Dr. Rebecca L. McCulley

Abstract

The implementation of crop rotation on a farm can have many benefits for agroecosystem health and production. This practice can potentially reduce nutrient amendments, disrupt pest and disease cycles, and increase crop yields. In Kentucky, one common rotation consists of either corn or soybean grown the first year, followed by the other crop, repeated every two years. Industrial hemp, grown for fiber or grain, is an emerging crop that has shown promise as a rotation alternative, although not much is known about its effects on soil health, agroecosystem functioning, and microbial communities. To better characterize hemp’s role within American agriculture, the aims of this work are: 1) to determine influences on soil bacterial communities driven by the substitution of hemp into crop rotations, 2) to quantify and compare hemp’s soil-to-atmosphere greenhouse gas fluxes to another common crop, 3) and to identify transformations within the retting microbial community.

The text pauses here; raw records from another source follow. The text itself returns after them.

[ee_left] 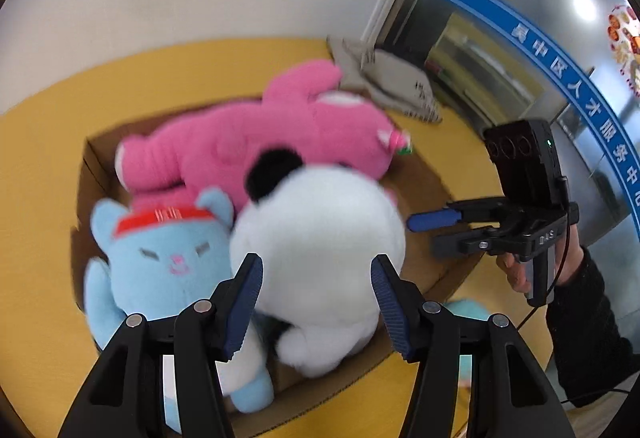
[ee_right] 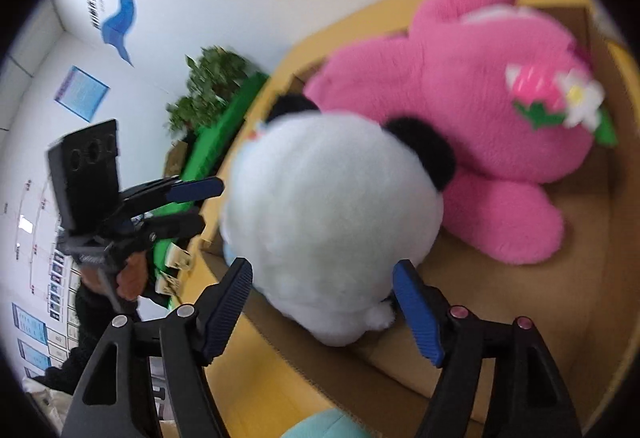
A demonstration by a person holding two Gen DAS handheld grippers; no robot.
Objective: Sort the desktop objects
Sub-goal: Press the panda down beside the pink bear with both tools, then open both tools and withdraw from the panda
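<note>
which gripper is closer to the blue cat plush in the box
Left. The left gripper hovers just above the box with the blue cat plush right beside its left jaw. The right gripper sits beyond the white panda plush, farther off.

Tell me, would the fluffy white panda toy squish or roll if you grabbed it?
The fluffy white panda plush probably squishes: its thick fur looks soft. It seems light for its size. Being round, it might wobble, though the pink plush and cardboard box hem it in.

Bright, even indoor light; motion-blurred, fisheye-bent edges, dark corners.
</note>
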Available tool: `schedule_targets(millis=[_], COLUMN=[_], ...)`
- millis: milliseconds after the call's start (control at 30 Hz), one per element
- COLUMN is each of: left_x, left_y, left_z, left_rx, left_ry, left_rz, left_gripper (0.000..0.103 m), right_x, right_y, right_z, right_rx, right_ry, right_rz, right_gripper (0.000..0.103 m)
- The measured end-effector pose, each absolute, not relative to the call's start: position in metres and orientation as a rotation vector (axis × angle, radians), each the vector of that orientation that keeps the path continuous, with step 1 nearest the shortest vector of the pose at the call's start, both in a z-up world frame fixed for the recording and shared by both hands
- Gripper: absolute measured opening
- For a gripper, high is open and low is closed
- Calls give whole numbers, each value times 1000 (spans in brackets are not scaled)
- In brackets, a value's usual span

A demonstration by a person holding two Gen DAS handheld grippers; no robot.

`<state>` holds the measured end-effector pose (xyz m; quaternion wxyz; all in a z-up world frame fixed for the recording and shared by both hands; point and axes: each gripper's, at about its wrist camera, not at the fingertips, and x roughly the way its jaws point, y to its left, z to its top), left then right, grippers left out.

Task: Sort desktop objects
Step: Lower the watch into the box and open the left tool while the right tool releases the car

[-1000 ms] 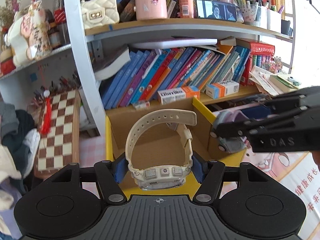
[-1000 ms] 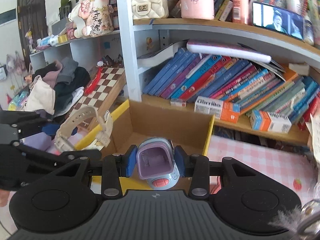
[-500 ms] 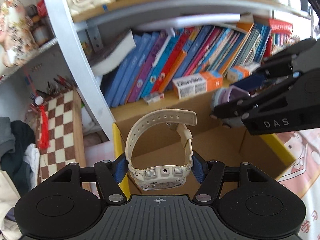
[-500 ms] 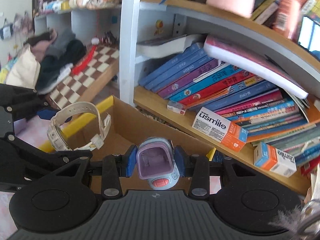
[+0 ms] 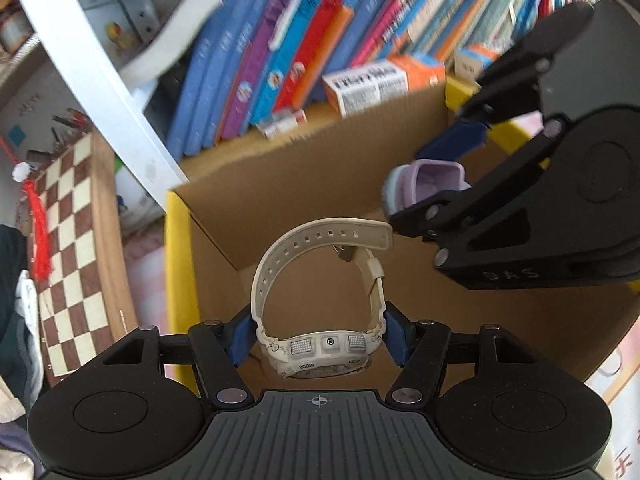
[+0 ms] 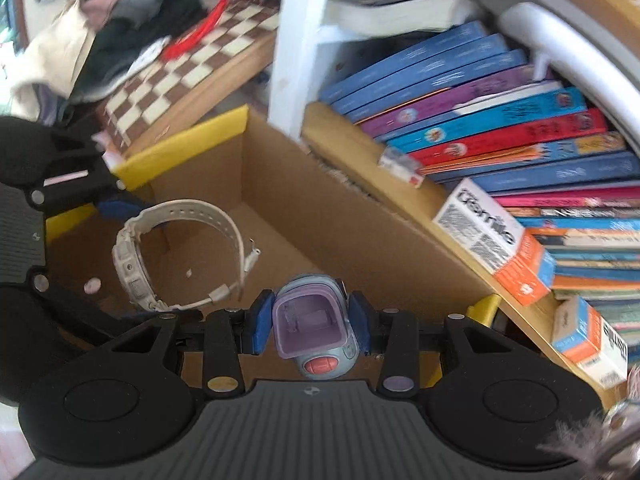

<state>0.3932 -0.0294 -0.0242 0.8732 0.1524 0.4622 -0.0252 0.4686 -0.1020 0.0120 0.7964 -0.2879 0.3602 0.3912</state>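
Left wrist view, going left to right: 1 chessboard (image 5: 70,248) leans down the left edge with a red tassel (image 5: 38,236) hanging over it, then 1 white shelf post (image 5: 100,80) runs diagonally. Lower centre is the left gripper (image 5: 320,336), its 2 blue pads clamped on the case of 1 cream digital watch (image 5: 320,354), strap looped up above it. The watch hangs over the open cardboard box (image 5: 304,184), which has yellow flaps. Above the box is a row of leaning books (image 5: 280,48), too blurred to count properly, plus 1 white-and-orange carton (image 5: 380,80) lying on the shelf. On the right side the right gripper (image 5: 440,176) reaches in, gripping 1 small lilac and pale blue device (image 5: 424,184), also above the box interior.

Right wrist view: far left is a pile of clothes (image 6: 120,20) and the same chessboard (image 6: 188,68). The left gripper's black body (image 6: 24,216) sits at the left edge with the cream watch (image 6: 176,256) held over the box floor (image 6: 304,240). Bottom centre, the right gripper (image 6: 310,320) squeezes the lilac device (image 6: 316,324) between its 2 blue pads; 1 red oval button shows on its near end. Right side has the book row (image 6: 500,120) and 2 white-and-orange cartons (image 6: 496,244), 1 above the other along the wooden shelf edge.
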Motion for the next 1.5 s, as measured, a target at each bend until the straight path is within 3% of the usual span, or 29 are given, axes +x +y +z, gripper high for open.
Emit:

To elucidate hemp’s influence on soil microbial communities when substituted into a rotation, three rotations split into six treatments were established at University of Kentucky Spindletop farm (UK) and Kentucky State University Benson farm (KS). The treatments were as follows: corn-soybean-corn, soybean-corn-soybean; hemp fiber-soybean-hemp fiber, soybean-hemp fiber-soybean; hemp grain-corn-hemp grain, corn-hemp grain-corn; with winter wheat as a cover crop for all. 16s rRNA gene amplicon sequencing of the winter wheat rhizosphere was performed, detecting no significant differences between alpha diversity indices or bacterial community compositions of the rotations. Significant changes in the abundances of bacterial phyla and genera were more likely attributed to field conditions or management history, rather than the substitution of hemp. Additionally, field productivity measured via crop yield was unaffected by the rotation type.

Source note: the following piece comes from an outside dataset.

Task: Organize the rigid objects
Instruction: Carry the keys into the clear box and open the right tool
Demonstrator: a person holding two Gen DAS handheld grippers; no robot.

Using a subset of plots from the rotation, soil-to-atmosphere gas fluxes and root biomasses of hemp and corn plots under the same management were quantified. Carbon dioxide (CO2), nitrous oxide (N2O), and methane (CH4) fluxes were collected throughout the 2022 and 2023 summer growing seasons, alongside monthly POxC measurements, and root biomass at the end of the growing season. CO2 fluxes were similar between both crops and the conversion of N2O and CH4 fluxes to CO2 warming equivalents did not have an impact on total greenhouse gas emissions despite N2O and CH4 fluxes being significantly different in 2022. Corn root biomass was 3.7 times greater than that of hemp plots at the time of harvest and permanganate oxidizable carbon stocks were equivalent between crops, indicating that microbial respiration was unlikely to be distinct between plots and that hemp roots emitted greater amounts of CO2 than corn roots.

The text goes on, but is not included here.